Aed raised his eyebrows.

‘My lord, they are not yet successful. We…’

‘I know. But there are two more legions marching in these hills. That prefect was far too relaxed for that cohort to be far from friendly spears. If they come upon us here, with the advantage of the slope, and with those fucking horsemen, we’ll be dead meat. No, we leave now, break into tribal bands and go back to the muster. Then we can…’

A shout rang out across the open space, some leather-lunged Roman officer shouting the odds. Except… Calgus strained to hear the words, a fresh premonition of disaster stroking the hairs on the back of his neck. Frontinius lifted head and torc, the former dangling by its greasy hair, the latter glinting in the early afternoon sun. Inflating his barrel chest, he bellowed out across the mass of men below, silencing their growing noise.

‘Leave this place now, or we will kill you all! Warriors?! You have failed once, and you will fail again like the children that you are compared to real soldiers.’

He paused for breath, and allowed the silence to drag on for a long moment.

‘We killed your leaders and threw you back down this insignificant hill with ease. You came seeking heads and left your own by the hundred! If you come back up again, we will do the same to you. See, the head of a defeated chieftain!’

He swung the dead man’s head in a lazy arc by its hair, resisting the temptation to hurl its obscenity away from him and into the seething tribesmen, raising the heavy torc to glint in the sunshine and be recognised as a symbol of authority.

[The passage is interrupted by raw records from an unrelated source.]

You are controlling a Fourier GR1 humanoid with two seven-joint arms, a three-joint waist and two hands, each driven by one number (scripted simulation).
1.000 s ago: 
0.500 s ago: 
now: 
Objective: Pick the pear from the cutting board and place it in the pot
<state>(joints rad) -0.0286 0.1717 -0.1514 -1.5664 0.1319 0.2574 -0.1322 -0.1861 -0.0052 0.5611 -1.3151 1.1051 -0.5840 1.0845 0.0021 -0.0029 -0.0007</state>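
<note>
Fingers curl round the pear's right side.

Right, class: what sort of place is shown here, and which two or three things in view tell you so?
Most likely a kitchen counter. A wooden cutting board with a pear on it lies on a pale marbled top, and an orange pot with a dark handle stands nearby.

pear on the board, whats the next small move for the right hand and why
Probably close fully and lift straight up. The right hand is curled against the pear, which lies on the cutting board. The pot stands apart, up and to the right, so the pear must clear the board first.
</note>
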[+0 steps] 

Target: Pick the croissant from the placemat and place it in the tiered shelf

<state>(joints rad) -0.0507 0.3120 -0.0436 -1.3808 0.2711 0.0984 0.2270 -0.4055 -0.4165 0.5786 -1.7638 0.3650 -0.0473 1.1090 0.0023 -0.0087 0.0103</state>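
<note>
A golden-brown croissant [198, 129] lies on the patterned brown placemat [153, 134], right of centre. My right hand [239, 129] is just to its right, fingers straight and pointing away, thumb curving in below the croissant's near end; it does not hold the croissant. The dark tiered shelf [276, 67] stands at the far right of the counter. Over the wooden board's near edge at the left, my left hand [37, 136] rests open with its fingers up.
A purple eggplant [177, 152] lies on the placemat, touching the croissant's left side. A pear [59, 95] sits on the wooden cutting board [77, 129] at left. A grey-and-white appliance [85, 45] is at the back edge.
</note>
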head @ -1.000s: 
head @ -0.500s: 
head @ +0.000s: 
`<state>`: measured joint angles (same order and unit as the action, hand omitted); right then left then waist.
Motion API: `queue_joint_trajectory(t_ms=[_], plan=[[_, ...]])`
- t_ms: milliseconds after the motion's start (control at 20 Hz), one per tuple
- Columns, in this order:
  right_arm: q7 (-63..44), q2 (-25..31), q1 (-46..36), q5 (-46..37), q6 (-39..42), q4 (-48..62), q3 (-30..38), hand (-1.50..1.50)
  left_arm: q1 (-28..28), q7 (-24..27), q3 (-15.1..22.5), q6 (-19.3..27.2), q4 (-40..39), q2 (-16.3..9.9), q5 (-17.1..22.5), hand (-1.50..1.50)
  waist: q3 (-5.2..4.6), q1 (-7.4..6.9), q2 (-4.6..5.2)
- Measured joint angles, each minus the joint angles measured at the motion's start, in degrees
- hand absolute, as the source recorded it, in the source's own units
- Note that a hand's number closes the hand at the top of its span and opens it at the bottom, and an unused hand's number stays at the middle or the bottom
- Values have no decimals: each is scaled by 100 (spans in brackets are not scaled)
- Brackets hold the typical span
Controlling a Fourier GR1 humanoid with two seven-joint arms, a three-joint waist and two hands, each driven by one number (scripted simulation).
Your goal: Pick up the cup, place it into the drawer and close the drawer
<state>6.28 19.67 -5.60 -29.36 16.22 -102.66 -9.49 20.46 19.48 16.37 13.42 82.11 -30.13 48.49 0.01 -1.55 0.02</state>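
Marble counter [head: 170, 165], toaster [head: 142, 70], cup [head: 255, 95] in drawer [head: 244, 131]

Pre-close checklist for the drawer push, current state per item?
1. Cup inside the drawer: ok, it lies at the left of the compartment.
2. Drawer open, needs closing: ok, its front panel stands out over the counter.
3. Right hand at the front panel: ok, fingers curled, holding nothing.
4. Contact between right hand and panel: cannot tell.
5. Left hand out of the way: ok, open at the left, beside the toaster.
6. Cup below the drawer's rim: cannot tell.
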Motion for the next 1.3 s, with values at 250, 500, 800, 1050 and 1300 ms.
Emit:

‘You were weak, and we punished you. Now run away, before we treat you all like this!’

Feeling queasy, he put the head to his crotch and pushed his hips at it in an unmistakable gesture, then threw it high into the air above their heads. With an angry roar the tribesmen surged forward, charging up the hill in their mad fury. Frontinius ducked back into the line of soldiers, shouting for them to ready their spears. To the warband’s rear, Calgus closed his eyes for a moment as the realisation hit him.